The fundamental divides between higher ed institutions and local governments that still must be overcome to translate AI into public value include:
Recognizing these realities means approaching partnership with intentional design. Durable partnerships rarely emerge organically—they are built through leadership, clarity of purpose, and sustained institutional commitment.
AI provides a timely excuse to do what local leaders should have done long ago: establish intentional, problem-driven partnerships with nearby colleges and universities. Because AI is new, unsettled, and high stakes for both academic and public sectors, it creates a mutual incentive to collaborate early and thoughtfully.
As discussed throughout this brief, higher education brings assets that are difficult for other partners to replicate: deep technical expertise; experience governing sensitive data; institutional capacity to test emerging tools; a core focus on training a future, AI-ready labor force; and a civic mission that is aligned, at least in principle, with public service. The opportunity now is to translate those assets into public value.

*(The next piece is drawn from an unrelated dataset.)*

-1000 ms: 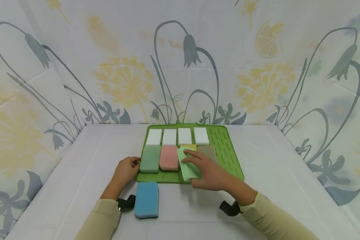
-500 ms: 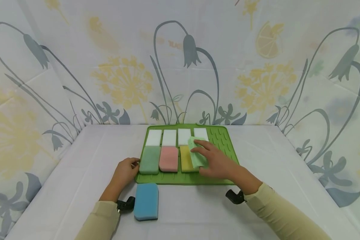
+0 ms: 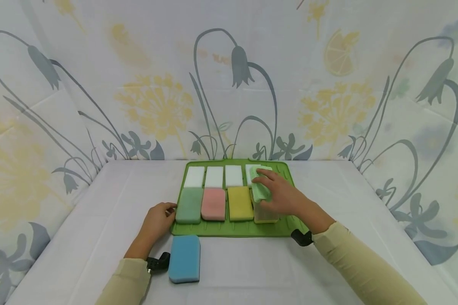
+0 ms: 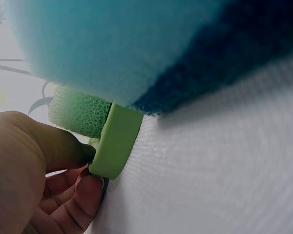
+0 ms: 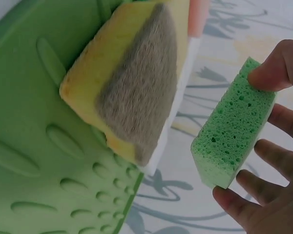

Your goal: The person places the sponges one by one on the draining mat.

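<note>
My right hand grips a light green porous sponge by its edges, thumb on one side and fingers on the other. It hangs above the green ridged mat, over a sponge with a grey-brown top and yellow body. My left hand pinches the mat's left front corner between thumb and fingers. Beside it on the mat lies a dull green sponge, followed by a pink sponge and a yellow sponge.
A blue sponge with a dark underside lies on the white cloth in front of the mat, close to my left wrist. White sponge blocks form the mat's back row. A patterned curtain stands behind.
My right hand has carried the light green sponge rightward and back, from over the yellow sponge to above the grey-brown one and the rightmost white block. The left hand stays at the mat's corner.
</note>
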Available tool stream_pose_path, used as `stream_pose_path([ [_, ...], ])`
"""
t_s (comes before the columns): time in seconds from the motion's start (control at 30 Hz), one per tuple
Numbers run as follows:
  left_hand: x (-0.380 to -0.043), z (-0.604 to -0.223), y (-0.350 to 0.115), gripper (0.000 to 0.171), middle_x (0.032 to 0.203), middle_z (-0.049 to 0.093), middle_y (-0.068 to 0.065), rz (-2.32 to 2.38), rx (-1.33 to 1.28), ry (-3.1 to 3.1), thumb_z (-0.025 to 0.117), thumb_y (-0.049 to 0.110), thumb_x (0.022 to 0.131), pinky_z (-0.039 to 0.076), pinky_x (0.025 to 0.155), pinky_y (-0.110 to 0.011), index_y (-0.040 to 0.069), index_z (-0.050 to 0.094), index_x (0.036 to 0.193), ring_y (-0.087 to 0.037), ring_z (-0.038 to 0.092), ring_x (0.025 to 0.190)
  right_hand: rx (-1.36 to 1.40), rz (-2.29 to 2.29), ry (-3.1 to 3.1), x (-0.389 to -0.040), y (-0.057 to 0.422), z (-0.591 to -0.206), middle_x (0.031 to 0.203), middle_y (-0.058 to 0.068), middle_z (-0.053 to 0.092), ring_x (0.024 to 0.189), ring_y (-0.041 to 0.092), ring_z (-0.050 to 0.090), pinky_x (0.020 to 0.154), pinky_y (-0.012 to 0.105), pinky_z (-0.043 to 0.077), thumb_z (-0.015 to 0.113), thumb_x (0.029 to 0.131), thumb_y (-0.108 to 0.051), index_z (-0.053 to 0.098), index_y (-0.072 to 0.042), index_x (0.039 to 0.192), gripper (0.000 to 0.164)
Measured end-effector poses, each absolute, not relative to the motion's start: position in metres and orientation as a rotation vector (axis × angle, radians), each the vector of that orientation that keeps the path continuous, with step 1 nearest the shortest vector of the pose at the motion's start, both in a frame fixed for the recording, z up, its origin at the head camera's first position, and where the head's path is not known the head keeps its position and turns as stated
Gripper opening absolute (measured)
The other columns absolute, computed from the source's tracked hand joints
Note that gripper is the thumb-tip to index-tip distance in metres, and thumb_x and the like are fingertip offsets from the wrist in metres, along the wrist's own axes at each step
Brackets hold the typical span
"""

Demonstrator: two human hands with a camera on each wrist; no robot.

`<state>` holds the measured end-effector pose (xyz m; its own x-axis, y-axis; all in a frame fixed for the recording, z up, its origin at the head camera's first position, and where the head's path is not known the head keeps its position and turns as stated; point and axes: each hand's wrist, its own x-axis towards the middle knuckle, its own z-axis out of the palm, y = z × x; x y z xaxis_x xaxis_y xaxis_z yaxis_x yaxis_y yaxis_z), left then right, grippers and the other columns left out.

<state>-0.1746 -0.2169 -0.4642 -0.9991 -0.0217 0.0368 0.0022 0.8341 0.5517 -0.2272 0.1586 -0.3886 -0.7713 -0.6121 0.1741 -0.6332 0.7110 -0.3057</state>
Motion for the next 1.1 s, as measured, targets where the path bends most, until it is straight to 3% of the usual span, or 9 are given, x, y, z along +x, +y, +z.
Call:
stream_pose_path([
  [0.37, -0.174, -0.464, -0.217, 0.033, 0.103, 0.068, -0.017, -0.888, 0.014, -2.961, 0.056, 0.011, 0.092, 0.054, 0.076, -0.043, -0.004, 0.064, 0.121, -0.03, 0.066, 0.094, 0.949, 0.553, -2.889, -0.249, 0.17, -0.388, 0.157, 0.014, 0.029, 0.14, 0.041, 0.033, 0.098, 0.056, 0.044, 0.068, 0.083, -0.021, 0.053, -0.012, 0.135, 0.055],
  [0.7, -0.174, -0.465, -0.218, 0.034, 0.103, 0.068, -0.017, -0.889, 0.007, -2.953, 0.056, 0.011, 0.093, 0.054, 0.077, -0.044, -0.004, 0.064, 0.121, -0.031, 0.066, 0.093, 0.913, 0.547, -2.899, -0.268, 0.179, -0.392, 0.156, 0.016, 0.031, 0.14, 0.043, 0.032, 0.105, 0.059, 0.037, 0.069, 0.081, -0.021, 0.054, -0.009, 0.134, 0.056],
  [1.1, -0.175, -0.464, -0.217, 0.034, 0.102, 0.068, -0.016, -0.891, 0.021, -2.961, 0.056, 0.011, 0.092, 0.054, 0.076, -0.043, -0.004, 0.064, 0.121, -0.03, 0.066, 0.093, 0.838, 0.541, -2.942, -0.289, 0.19, -0.406, 0.156, 0.016, 0.029, 0.14, 0.045, 0.03, 0.104, 0.062, 0.037, 0.068, 0.082, -0.021, 0.053, -0.01, 0.134, 0.055],
])
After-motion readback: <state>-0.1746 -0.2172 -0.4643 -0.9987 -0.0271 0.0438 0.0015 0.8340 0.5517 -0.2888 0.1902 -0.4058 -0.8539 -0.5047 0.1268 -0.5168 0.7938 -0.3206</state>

AI is arriving faster than most public sector institutions can comfortably absorb. Higher education, by contrast, has already spent several years governing its use, testing applications, and confronting risks—creating a reservoir of experience that remains largely untapped. For local governments and nonprofits, the opportunity is real, but time-limited. Once institutional practices solidify and capital investments lock in, shaping their trajectory becomes significantly harder.
By engaging higher ed now—before pathways harden—cities can help ensure that AI strengthens public capacity, surfaces resident priorities, and builds trust rather than eroding it.
The challenge is not discovery, but intentional engagement. The leaders who recognize this moment—and act with urgency—will not simply adopt new technology, they will help define how democratic institutions function in an AI era.